La platea degli esclusi, però, è molto più amplia di quella identificata dal Mur ed è formata anche dagli assegni di ricerca, prorogati e attivati quando invece avrebbero dovuto essere eliminati . Molti ricercatori sono già stati “cacciati”. Quelli a tempo determinato di tipo A, ad esempio, erano 4.500 prima del Pnrr, saliti a 9.500 nell’autunno 2024 e oggi riscesi a 7 mila (2.500 sono già stati espulsi). Di questi, una parte (1.500) è legata al Programma nazionale ricerca. Prima del Pnrr, invece, gli assegni di ricerca erano 15 mila. Un anno fa se ne contavano 23.500 (enti di ricerca compresi) e questo nonostante fossero stati aboliti nel 2022, sostituiti dai Contratti di ricerca: sono stati resuscitati grazie a una proroga proprio per attivare i progetti del Pnrr, visti i ritardi nella fase di partenza. Questa scelta, ha di fatto gonfiato il precariato: gli assegni di ricerca, infatti, costano molto meno (e offrono meno diritti) dei contratti a tempo determinato. Risultato: è stata una delle soluzioni preferite. All’ultima rilevazione, novembre 2025, il numero degli assegnisti era calato. Negli enti di ricerca, invece, secondo alcune ricognizioni di cui una al 30 giugno 2025, le figure a scadenza nel 2026 sono circa 1.700. In generale, i precari di questi enti – Pnrr e non – sono circa 6 mila su un contingente di 25 mila tra tecnici, tecnologi e personale amministrativo.

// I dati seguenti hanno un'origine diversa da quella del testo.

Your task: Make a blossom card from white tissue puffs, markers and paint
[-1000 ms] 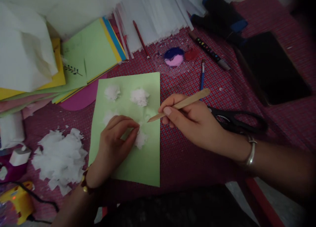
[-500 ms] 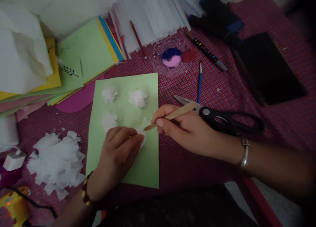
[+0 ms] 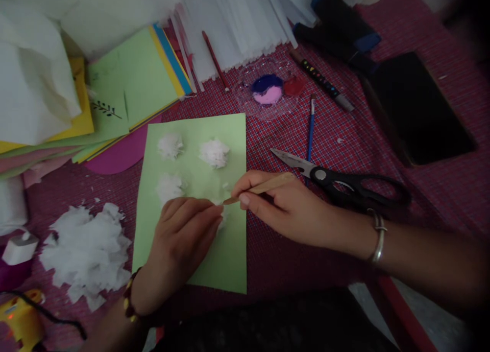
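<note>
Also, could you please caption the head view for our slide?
Right hand steadies a wooden stick beside the left hand, over green paper bearing white paper tufts.

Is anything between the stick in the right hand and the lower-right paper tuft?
Yes, the left hand: its fingers are at the tip of the stick, partly covering the tuft. The scissors lie clear, rightward.

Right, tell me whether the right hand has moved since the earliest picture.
Yes: judged against the scissors, the right hand has moved down and left in the view, uncovering the blades.
</note>
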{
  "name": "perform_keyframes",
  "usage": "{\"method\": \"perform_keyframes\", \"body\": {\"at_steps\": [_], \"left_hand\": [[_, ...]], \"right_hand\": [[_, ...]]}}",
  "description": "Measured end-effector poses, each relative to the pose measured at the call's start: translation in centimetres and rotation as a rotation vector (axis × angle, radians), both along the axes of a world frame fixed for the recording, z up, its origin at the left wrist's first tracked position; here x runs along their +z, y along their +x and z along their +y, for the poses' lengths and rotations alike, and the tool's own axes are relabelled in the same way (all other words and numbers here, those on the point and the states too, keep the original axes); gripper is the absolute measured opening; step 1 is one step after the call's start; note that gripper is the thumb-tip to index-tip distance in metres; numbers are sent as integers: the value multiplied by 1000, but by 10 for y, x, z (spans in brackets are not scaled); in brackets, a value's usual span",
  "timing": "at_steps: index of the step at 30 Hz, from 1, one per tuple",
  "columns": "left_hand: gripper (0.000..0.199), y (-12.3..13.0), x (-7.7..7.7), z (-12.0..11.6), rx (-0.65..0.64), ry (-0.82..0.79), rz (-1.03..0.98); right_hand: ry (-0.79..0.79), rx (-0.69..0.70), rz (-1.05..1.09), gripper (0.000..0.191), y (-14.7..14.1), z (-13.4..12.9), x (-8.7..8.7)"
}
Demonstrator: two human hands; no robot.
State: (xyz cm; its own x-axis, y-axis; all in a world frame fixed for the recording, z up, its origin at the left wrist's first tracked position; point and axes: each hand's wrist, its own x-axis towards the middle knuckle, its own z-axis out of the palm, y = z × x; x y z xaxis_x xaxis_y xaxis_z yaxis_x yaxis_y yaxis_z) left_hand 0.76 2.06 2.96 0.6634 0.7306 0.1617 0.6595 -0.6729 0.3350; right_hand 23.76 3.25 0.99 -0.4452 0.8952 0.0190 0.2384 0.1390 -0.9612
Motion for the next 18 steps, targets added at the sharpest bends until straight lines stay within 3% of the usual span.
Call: {"method": "perform_keyframes", "body": {"at_steps": [5,8,12,18], "left_hand": [[25,-17,7,-5,223,-22,26],[26,-25,-2,-10,208,-123,64],[25,-26,-16,-12,212,-128,66],[26,-24,-20,-11,191,-209,12]], "right_hand": [[11,0,-1,17,0,1,-1],[10,-3,-1,17,0,1,-1],[-39,-5,41,18,-2,1,-3],[-86,-16,87,18,-7,-1,-6]]}}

Intanto, in questo scarica barile sugli atenei, a Torino, nei giorni scorsi, il senato accademico ha approvato una mozione dei ricercatori per la stabilizzazione dei precari. L’ateneo ha visto scadere il 40 per cento degli assegni di ricerca, mentre si assicurava un pareggio di bilancio solo grazie alle riserve di patrimonio (il disavanzo è di 62 milioni). La rettrice Cristina Prandi ha annunciato che i dipartimenti potranno attingere ai fondi di riserva per assumere il personale “in modo che possano liberare i fondi per bandire nuove posizioni e aiutare questa transizione”. Sono stati previsti 2,5 milioni per le proroghe dei contratti a tempo determinato di tipo A o e 2,4 sui contratti di ricerca. Ma il futuro non potrà dipendere dalla sola buona volontà dell’università.